**Your objective**. Gather all lines with "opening" from the records.

**Entries provided**.

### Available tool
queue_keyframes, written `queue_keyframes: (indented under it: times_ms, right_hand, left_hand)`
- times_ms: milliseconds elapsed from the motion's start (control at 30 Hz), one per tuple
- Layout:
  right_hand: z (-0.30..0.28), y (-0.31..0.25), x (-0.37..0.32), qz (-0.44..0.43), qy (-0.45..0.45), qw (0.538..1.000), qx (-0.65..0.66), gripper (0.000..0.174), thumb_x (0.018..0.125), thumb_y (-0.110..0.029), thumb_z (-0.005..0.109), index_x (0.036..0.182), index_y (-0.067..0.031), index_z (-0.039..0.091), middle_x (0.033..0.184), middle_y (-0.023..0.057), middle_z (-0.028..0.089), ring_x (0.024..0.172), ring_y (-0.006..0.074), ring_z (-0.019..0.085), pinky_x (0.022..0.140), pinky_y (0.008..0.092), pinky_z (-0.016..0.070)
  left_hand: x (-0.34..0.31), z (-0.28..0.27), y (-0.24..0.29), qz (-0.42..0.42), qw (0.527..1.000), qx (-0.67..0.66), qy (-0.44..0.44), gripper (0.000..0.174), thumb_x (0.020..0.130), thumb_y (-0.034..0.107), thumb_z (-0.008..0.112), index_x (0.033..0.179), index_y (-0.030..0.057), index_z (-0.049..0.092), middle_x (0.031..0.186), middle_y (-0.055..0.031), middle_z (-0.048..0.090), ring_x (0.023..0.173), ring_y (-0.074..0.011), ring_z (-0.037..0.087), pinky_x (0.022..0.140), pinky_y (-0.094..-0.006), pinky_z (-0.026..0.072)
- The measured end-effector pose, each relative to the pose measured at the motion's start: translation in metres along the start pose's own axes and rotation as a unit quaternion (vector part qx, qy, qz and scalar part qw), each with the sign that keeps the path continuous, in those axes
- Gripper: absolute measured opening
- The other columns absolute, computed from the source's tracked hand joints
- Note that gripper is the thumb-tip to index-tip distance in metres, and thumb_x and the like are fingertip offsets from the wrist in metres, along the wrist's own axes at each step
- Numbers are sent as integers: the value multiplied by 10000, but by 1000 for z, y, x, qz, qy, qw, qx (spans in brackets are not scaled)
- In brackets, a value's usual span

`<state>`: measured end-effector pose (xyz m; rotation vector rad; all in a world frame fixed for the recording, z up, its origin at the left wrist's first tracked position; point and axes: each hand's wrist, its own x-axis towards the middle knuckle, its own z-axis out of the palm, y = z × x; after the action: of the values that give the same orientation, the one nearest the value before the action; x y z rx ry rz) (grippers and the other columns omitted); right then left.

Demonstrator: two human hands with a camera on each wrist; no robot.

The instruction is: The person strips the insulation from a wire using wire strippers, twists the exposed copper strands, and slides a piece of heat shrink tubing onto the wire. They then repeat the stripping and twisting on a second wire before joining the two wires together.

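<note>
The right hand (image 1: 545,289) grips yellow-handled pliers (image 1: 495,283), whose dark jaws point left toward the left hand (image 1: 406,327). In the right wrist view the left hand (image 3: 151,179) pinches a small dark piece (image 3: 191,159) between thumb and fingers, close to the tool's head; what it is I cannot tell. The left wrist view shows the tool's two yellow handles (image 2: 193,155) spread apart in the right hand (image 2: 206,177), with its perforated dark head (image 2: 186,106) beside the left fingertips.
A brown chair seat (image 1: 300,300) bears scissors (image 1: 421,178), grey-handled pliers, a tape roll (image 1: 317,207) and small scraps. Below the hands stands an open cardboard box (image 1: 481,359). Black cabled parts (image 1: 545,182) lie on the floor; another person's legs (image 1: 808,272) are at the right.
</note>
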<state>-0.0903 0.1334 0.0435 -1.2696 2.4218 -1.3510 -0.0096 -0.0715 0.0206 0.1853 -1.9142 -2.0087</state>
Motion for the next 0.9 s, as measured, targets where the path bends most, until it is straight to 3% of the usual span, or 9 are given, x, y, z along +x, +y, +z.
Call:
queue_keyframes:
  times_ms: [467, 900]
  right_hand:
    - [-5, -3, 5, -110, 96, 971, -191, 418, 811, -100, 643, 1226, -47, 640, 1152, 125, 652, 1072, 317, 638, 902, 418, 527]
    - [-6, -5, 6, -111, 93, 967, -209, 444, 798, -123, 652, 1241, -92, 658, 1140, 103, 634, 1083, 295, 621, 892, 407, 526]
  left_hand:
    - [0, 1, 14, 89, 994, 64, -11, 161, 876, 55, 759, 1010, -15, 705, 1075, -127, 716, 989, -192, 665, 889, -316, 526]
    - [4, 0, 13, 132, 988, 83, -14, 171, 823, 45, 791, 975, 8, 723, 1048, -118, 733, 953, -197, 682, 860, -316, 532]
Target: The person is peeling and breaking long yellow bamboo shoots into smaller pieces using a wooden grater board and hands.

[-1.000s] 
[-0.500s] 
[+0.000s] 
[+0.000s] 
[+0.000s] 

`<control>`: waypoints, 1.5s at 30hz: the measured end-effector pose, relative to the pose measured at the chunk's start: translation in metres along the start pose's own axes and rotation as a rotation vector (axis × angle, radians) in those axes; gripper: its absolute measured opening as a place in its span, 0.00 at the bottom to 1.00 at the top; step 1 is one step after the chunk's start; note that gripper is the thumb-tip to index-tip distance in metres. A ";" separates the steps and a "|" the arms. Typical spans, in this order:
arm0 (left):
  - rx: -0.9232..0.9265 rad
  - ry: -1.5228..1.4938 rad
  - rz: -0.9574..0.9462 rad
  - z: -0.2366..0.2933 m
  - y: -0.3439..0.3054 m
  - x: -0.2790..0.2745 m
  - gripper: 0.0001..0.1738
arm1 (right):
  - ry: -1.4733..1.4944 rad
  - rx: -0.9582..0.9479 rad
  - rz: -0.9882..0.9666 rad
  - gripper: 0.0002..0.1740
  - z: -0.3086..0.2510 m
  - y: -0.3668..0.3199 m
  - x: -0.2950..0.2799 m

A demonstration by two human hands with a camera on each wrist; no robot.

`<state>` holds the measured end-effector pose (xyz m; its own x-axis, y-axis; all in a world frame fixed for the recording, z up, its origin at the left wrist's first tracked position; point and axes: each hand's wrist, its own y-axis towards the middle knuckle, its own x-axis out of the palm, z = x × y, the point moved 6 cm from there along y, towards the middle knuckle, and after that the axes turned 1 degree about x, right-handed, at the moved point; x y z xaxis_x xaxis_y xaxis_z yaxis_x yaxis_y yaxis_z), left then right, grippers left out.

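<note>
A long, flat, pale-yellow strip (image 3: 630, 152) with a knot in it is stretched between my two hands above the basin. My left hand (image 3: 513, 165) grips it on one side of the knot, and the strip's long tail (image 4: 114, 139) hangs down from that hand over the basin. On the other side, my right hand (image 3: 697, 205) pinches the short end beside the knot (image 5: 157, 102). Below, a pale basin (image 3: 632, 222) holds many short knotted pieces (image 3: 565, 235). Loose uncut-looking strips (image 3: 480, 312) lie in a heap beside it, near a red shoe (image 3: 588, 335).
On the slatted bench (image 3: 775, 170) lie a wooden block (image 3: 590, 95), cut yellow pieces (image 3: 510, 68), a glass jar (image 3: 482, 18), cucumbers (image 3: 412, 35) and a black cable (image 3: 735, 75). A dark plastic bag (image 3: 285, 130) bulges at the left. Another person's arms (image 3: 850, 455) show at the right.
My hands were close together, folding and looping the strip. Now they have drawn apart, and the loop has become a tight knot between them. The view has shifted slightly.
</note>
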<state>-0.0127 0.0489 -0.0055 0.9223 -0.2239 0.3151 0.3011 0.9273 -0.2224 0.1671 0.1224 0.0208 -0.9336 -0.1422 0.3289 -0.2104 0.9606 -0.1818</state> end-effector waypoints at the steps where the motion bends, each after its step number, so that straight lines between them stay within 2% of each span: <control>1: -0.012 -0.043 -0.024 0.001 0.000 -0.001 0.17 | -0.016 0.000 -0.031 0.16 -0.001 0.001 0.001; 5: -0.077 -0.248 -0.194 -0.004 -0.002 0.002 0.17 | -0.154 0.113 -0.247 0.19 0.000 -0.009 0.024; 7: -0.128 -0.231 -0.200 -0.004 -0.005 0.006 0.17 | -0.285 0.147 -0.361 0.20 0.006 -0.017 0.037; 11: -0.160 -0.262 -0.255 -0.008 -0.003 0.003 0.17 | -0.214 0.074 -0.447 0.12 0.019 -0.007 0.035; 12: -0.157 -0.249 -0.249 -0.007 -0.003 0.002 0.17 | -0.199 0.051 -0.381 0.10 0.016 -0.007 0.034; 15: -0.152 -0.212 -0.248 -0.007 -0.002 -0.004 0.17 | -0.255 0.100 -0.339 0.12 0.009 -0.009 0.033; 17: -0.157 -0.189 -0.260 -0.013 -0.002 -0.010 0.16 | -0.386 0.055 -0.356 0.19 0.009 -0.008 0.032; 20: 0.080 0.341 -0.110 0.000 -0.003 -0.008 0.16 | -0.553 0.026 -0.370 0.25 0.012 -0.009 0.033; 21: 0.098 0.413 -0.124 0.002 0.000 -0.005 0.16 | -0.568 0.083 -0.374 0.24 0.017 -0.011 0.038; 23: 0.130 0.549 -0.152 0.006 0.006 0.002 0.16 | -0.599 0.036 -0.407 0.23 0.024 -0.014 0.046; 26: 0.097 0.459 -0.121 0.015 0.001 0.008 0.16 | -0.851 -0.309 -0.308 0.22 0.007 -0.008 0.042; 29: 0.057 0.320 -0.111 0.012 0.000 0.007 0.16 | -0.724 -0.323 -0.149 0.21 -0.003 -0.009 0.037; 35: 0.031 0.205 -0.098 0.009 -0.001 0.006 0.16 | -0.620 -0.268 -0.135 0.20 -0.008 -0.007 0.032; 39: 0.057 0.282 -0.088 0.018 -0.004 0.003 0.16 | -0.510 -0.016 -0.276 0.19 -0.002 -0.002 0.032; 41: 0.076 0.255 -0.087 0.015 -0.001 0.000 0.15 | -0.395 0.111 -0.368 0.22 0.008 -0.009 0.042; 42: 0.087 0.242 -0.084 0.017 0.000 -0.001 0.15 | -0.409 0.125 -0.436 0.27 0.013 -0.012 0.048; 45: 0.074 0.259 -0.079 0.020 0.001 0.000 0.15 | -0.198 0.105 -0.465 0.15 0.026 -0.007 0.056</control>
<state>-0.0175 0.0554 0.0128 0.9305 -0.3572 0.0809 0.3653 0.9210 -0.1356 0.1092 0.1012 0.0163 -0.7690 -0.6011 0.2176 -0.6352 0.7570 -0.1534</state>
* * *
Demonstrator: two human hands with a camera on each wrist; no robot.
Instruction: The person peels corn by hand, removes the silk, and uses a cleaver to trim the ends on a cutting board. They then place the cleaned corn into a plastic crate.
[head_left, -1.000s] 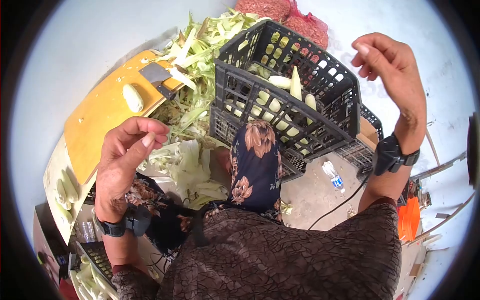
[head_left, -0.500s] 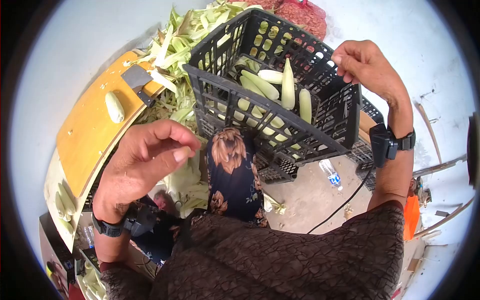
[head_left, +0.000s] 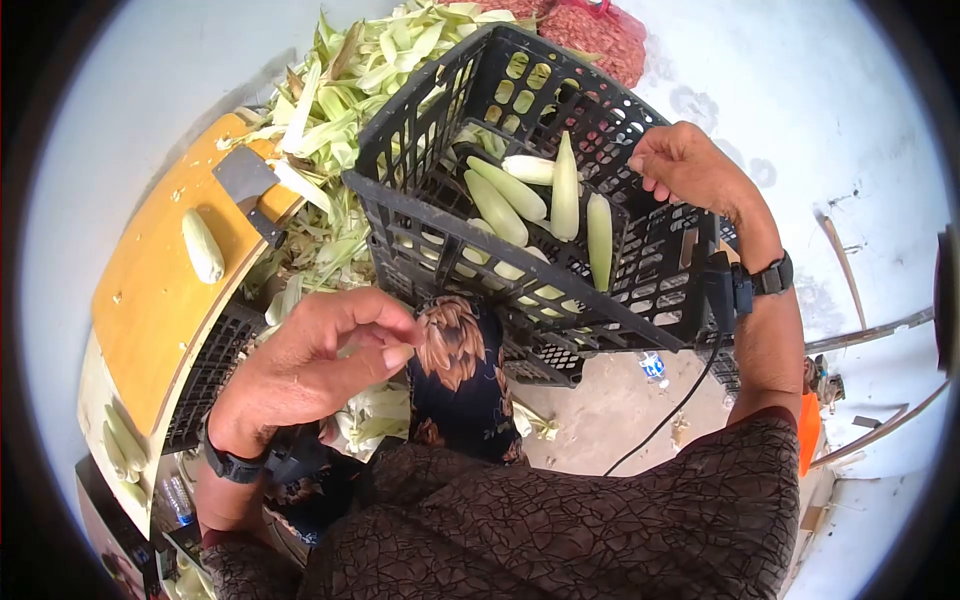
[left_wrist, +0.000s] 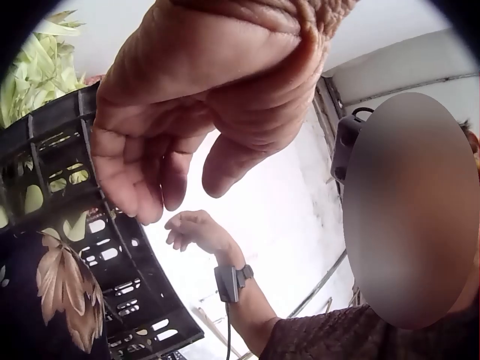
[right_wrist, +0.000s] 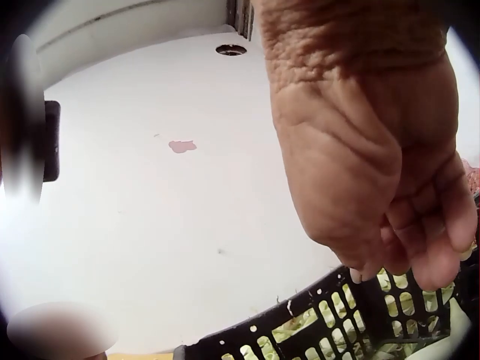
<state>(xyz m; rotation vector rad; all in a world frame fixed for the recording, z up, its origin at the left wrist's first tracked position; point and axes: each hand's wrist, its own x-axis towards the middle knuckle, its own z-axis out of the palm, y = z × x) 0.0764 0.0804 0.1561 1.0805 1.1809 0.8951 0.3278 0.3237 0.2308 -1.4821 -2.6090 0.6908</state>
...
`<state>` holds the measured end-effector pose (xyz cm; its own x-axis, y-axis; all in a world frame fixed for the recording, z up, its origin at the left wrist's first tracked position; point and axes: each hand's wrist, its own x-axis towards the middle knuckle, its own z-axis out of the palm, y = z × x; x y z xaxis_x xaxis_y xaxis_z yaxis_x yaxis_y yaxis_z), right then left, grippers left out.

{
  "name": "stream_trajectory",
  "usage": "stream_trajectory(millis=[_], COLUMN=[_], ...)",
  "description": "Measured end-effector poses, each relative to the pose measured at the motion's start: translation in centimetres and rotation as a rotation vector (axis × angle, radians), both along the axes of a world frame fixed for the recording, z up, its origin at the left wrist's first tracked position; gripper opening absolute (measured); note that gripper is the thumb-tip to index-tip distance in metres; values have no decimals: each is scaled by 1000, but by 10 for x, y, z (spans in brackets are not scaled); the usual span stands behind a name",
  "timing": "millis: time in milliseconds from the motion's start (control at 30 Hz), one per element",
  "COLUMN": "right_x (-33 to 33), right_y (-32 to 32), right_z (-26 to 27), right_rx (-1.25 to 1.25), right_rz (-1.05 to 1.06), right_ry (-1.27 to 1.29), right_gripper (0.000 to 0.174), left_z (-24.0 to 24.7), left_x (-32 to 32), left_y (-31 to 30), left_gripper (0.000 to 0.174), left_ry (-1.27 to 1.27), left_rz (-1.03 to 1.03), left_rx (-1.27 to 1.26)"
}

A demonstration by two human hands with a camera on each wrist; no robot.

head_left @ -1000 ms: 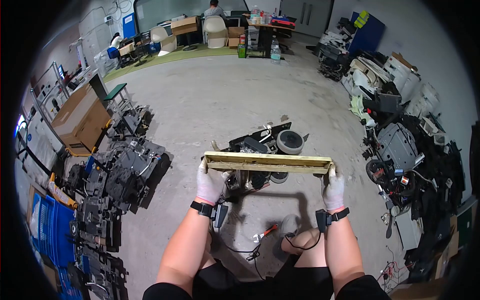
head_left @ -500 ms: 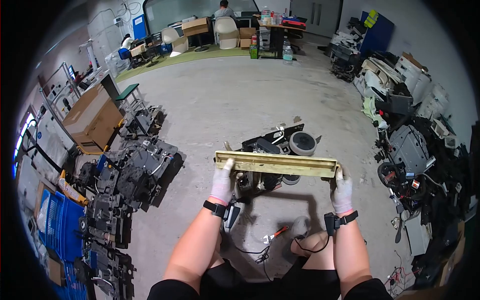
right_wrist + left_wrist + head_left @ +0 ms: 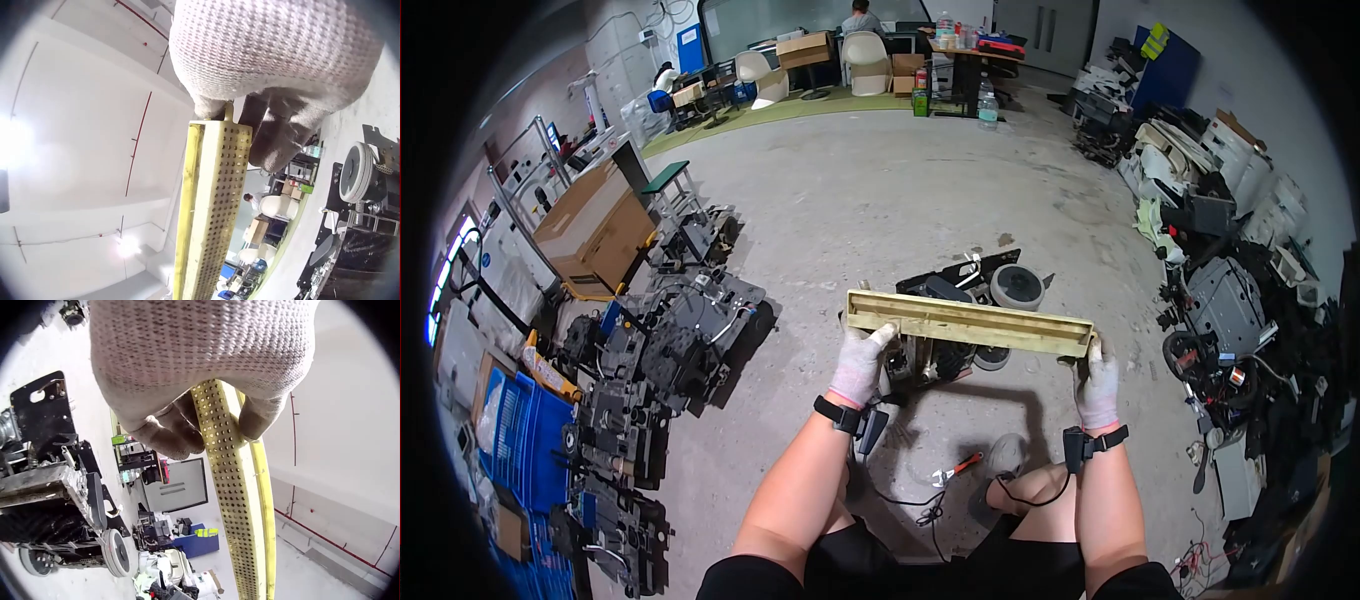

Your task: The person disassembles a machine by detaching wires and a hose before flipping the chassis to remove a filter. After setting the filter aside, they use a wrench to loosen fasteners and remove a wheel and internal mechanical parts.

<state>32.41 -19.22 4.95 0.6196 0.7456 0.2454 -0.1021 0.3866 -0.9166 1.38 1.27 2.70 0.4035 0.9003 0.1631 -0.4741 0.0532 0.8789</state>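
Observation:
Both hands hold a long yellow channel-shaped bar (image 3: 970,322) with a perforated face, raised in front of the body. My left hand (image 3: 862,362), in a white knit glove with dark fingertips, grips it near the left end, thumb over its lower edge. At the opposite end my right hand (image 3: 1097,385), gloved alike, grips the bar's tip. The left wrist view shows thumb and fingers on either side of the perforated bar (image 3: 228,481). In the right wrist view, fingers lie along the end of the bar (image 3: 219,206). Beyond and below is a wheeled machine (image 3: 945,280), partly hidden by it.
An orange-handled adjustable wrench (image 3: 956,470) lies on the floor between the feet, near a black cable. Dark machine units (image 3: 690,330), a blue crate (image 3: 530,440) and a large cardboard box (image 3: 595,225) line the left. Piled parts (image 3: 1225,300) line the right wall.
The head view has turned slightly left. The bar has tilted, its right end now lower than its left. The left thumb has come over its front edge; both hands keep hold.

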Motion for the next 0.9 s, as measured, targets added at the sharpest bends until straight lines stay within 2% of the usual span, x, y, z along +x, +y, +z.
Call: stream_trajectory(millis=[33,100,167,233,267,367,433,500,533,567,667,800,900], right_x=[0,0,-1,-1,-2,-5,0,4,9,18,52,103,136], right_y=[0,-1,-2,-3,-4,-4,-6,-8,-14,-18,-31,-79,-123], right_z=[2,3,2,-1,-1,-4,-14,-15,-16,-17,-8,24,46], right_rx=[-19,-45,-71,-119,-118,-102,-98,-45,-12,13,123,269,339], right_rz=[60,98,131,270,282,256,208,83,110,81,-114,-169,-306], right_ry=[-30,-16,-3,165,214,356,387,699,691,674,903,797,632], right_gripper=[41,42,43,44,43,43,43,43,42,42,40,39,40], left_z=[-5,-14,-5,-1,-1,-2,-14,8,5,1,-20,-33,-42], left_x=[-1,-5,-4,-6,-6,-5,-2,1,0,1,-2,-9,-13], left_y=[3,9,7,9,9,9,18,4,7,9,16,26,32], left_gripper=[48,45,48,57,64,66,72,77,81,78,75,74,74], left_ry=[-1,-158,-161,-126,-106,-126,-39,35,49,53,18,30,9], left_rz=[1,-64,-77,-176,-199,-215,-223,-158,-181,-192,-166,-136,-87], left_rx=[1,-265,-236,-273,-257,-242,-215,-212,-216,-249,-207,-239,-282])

**Exercise answer**.
- Gripper: absolute measured opening
`<control>`: waypoints, 1.5s at 30hz: the measured end-effector pose, relative to the pose measured at the chunk's start: translation in metres along the start pose's own axes and rotation as a rotation vector (axis × angle, radians) in those axes; gripper: its absolute measured opening as a place in its span, 0.00 at the bottom to 1.00 at the top; step 1 is one step after the chunk's start; note that gripper is the thumb-tip to index-tip distance in metres. A ";" separates the steps and a "|" the arms. Typical spans, in this order:
  "description": "Measured end-effector poses, each relative to the pose measured at the motion's start: translation in centimetres and rotation as a rotation vector (axis × angle, radians), both along the axes of a world frame fixed for the recording, z up, its origin at the left wrist's first tracked position; gripper opening absolute (measured); note that gripper is the thumb-tip to index-tip distance in metres; values have no decimals: each is scaled by 1000, but by 10 for x, y, z (spans in brackets are not scaled); the usual span stands behind a name",

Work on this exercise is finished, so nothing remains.